Joel Buckingham, pastor of the North Shore Baptist Church, met Christie in 2009, when Buckingham was a student helping with a vacation bible school.
"Ron was there right in the middle of all the children making balloon animals for the kids, in his element, and I got to know what kind of a guy he was that summer. He definitely had a love for people." he said.
Buckingham said Christie had a difficult life as a child and had dyslexia. Despite that, his zest for life kept him busy.
"He could build anything. You tell him something you needed fixed or something built, he would figure it out and so he built his very own casket, which I thought was so much like Ron to do." he said.
In 2017, Ron Christie shared his story with CBC.
He built a casket for himself and one for his wife.
Irene Christie's coffin is decorated with birds and the schooner Bluenose. Christie's has musical notes and an accordion.
"I wanted something personal, something different," Christie said at the time.
Kim Chamberlain agrees it was in keeping with Christie's personality.
"He loved music and the decoration of what he did, the art work he did with music on his casket, it's beautiful to see. It was made from the heart and it had a special meaning for him and his wife. Let me tell you, it's very particular but I thought it was amazing. I was like 'Wow'." she said.
Joel Buckingham said he spoke to his friend a few days before he passed away.
"He never seemed to have a bad day even in the days that he was suffering with some pain and different things. He'd always say something funny, he'd always have a joke, he'd always have something to make you smile." he said.
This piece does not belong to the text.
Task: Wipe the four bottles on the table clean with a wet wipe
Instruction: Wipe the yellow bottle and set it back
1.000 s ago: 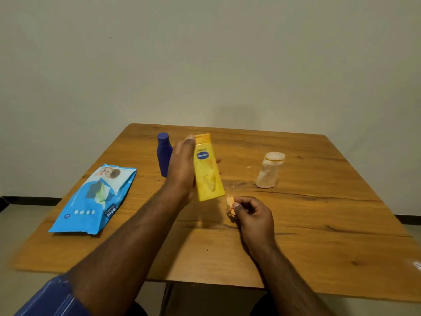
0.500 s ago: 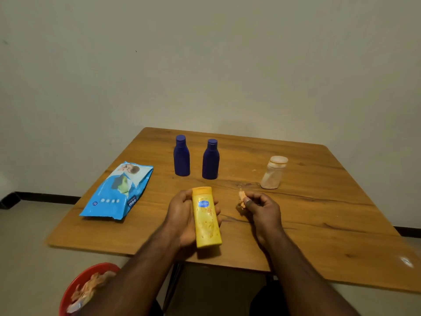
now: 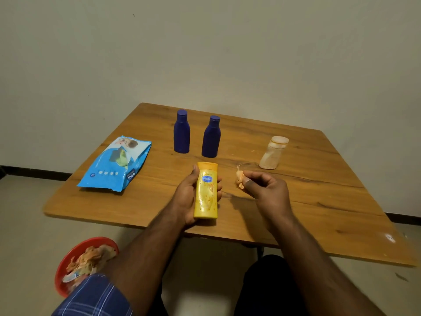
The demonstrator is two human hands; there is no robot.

"He never ever wanted to whine about what he was going through. He always wanted to ask you how you were doing and then to make sure that you were having a good day—so that was Ron."
Kim Chamberlain says Christie gave so much to his community, and inspired generations donating his time and his talents.
"You couldn't help but to smile when you saw him and the amount of energy that it must have taken from him but it seemed that it came so naturally . It was so easy for him and people adored him in the area, absolutely adored him and he will be remembered by so many in the community—by so many." she said.
"We will miss him, but we will never forget him."